*** LISTED RECORDS Section Begins ***

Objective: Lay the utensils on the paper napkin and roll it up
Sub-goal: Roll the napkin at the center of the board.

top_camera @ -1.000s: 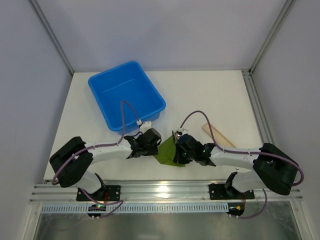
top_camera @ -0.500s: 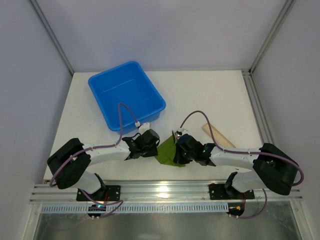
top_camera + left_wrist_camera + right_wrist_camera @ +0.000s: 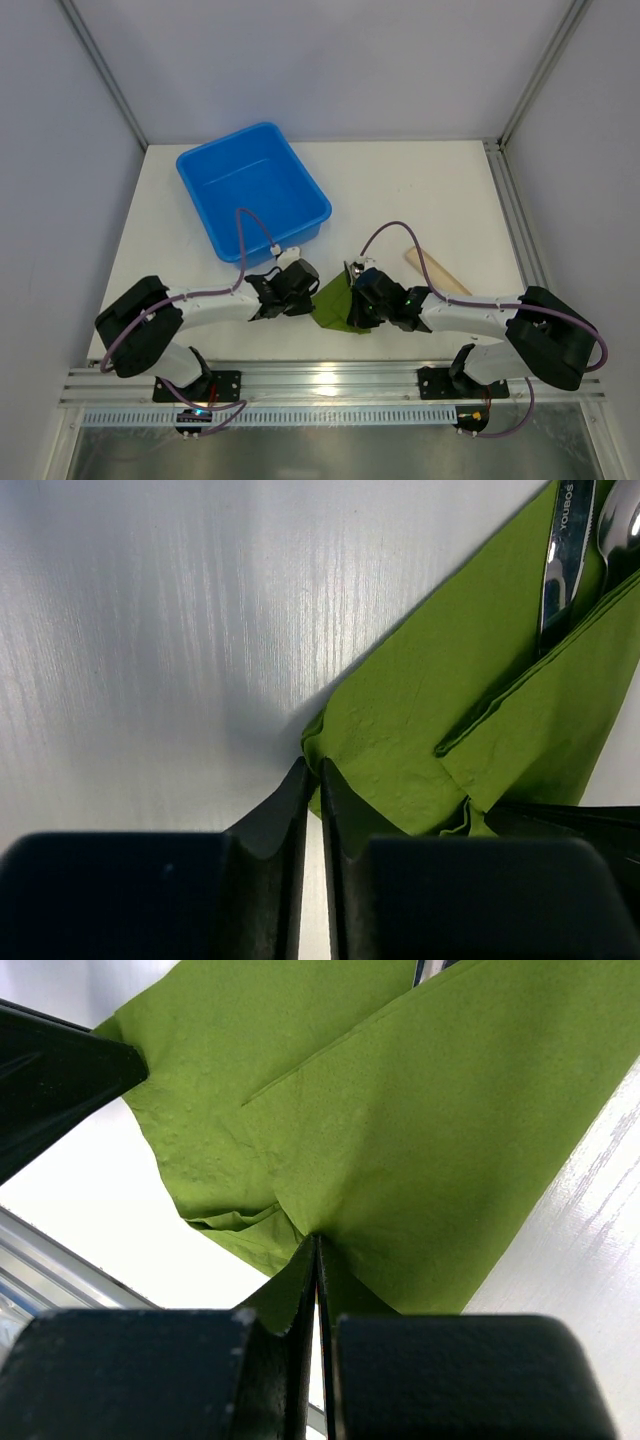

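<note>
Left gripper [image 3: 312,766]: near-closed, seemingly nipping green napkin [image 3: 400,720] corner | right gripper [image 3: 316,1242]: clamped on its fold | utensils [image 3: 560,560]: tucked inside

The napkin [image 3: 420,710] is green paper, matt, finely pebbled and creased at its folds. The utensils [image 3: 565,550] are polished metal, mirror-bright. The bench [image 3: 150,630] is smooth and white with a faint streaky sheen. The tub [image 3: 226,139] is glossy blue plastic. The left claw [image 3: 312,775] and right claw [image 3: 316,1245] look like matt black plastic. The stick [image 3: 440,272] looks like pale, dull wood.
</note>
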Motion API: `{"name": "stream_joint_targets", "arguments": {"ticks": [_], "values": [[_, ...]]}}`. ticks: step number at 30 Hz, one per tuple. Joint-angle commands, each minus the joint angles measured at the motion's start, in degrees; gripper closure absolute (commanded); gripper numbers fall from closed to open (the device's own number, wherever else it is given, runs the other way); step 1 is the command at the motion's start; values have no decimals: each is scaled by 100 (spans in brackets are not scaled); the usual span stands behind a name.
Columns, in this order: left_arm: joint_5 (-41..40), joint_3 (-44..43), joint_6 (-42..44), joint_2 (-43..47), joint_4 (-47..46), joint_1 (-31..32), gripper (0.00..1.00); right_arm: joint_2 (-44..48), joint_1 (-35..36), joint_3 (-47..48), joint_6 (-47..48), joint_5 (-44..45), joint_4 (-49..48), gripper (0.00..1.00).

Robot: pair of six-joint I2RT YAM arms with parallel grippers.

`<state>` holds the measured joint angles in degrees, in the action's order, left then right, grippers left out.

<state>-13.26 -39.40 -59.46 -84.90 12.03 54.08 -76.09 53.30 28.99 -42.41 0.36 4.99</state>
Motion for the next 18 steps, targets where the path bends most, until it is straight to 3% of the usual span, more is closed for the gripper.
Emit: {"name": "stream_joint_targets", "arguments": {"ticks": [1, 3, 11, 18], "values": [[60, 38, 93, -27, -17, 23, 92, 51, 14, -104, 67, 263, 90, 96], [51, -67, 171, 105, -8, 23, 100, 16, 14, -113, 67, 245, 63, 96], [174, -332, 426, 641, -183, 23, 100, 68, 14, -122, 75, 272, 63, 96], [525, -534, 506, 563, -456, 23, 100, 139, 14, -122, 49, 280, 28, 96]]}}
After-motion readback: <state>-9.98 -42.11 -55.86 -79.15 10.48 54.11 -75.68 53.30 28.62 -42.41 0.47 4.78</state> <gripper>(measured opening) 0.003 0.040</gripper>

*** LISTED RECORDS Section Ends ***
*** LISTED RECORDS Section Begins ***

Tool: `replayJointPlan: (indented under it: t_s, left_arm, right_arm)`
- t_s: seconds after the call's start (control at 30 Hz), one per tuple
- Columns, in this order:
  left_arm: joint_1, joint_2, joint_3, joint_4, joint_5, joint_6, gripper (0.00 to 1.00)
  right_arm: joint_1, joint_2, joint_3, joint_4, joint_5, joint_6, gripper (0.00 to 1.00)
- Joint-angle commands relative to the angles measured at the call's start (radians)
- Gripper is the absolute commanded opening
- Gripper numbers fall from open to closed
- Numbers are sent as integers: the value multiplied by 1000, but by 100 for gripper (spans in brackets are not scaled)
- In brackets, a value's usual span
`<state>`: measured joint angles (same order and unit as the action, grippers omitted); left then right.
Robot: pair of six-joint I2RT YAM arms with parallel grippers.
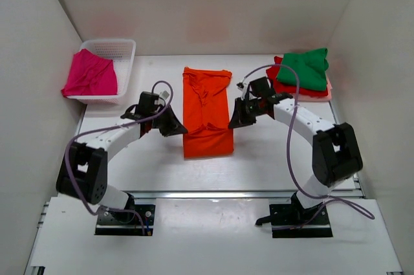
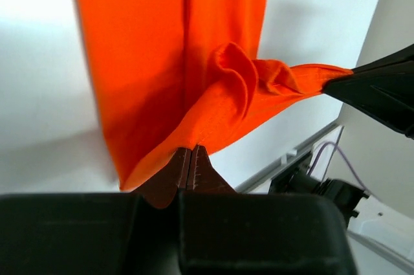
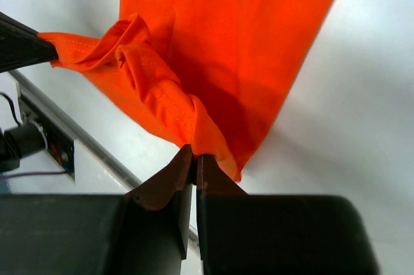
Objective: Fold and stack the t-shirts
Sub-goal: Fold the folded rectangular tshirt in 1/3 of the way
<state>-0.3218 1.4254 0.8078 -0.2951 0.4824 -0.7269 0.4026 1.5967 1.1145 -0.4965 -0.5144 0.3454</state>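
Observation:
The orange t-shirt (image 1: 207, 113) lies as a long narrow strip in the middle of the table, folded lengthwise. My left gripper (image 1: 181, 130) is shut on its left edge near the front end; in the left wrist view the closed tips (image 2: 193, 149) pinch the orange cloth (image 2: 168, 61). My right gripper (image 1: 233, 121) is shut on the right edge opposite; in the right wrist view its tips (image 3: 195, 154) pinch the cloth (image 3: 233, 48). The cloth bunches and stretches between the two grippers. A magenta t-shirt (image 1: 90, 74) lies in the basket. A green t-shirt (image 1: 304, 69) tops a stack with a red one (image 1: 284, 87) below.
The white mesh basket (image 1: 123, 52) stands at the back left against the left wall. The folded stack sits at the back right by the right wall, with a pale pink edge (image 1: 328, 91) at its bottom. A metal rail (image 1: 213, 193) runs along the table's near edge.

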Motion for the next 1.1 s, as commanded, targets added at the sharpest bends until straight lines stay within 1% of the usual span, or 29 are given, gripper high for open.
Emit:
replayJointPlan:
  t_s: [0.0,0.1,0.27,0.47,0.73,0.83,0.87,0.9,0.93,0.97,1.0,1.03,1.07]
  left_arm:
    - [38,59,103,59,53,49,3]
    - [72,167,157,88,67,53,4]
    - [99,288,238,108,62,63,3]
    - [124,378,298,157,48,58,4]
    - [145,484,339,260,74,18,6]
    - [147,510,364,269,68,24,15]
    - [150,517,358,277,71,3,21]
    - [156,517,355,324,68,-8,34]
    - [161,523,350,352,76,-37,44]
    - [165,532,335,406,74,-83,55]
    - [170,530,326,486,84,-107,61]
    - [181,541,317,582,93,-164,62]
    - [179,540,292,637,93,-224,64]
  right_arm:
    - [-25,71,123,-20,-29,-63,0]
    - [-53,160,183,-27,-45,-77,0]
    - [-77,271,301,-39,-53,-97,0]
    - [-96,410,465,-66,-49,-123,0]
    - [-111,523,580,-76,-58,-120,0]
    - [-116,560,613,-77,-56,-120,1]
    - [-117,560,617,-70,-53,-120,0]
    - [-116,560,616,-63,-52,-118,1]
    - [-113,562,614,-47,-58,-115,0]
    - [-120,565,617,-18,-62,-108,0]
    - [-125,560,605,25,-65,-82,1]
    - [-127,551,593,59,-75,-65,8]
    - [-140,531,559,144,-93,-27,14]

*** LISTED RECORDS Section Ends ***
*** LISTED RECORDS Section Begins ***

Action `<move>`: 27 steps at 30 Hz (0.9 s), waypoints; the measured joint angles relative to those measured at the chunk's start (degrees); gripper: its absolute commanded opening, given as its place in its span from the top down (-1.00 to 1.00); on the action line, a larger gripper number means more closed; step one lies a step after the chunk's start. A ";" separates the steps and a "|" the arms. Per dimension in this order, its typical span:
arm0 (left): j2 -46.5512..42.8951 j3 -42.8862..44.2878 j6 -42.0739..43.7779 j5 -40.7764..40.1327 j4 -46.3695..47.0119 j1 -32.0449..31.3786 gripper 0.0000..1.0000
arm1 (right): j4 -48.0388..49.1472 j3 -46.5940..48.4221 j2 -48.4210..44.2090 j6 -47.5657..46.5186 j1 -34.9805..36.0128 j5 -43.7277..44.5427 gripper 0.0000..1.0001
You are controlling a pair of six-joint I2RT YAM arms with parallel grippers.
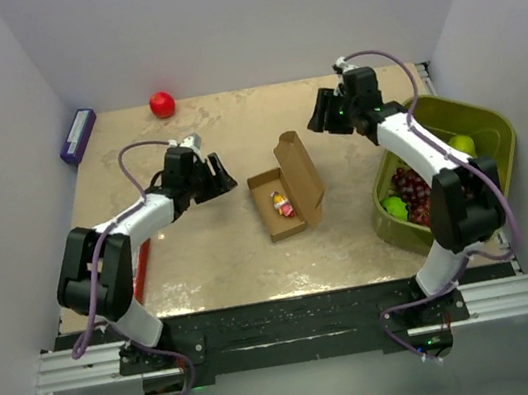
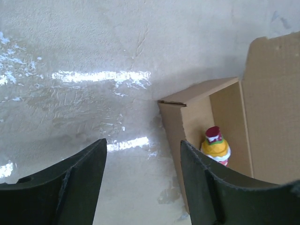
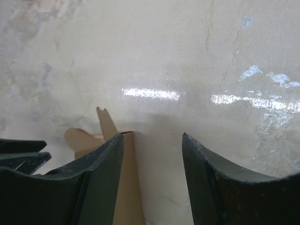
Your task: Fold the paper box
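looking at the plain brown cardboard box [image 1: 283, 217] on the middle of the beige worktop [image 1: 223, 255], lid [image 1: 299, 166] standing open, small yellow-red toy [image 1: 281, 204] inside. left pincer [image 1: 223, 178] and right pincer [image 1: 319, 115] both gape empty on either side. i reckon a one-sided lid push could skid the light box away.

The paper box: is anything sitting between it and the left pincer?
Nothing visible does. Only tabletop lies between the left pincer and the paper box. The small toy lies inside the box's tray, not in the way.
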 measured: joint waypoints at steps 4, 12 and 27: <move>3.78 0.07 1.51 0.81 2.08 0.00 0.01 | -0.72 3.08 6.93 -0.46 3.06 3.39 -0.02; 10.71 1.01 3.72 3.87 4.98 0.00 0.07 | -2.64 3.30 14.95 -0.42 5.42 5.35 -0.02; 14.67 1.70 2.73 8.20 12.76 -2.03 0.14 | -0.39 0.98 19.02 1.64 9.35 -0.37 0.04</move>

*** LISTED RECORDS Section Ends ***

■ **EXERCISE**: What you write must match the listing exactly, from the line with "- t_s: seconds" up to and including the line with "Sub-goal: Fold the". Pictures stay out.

■ **EXERCISE SOLUTION**:
- t_s: seconds after the call's start (control at 30 Hz), one per tuple
- Columns, in this order:
  left_arm: joint_1, joint_2, joint_3, joint_4, joint_5, joint_6, gripper (0.00 to 1.00)
  right_arm: joint_1, joint_2, joint_3, joint_4, joint_5, joint_6, gripper (0.00 to 1.00)
- Joint-angle commands relative to the angles measured at the call's start (radians)
- Gripper is the absolute commanded opening
- Gripper numbers fall from open to closed
- Numbers are sent as integers: the value multiplied by 1000, but by 100 for gripper (spans in brackets are not scaled)
- In brackets, a value's usual span
`<state>`: measured joint angles (same order and unit as the action, grippers omitted); left then right.
Robot: pair of six-joint I2RT YAM arms with parallel grippers.
Objective: Fold and stack the t-shirts
Sub-goal: Fold the folded rectangular tshirt in 1/3 of the way

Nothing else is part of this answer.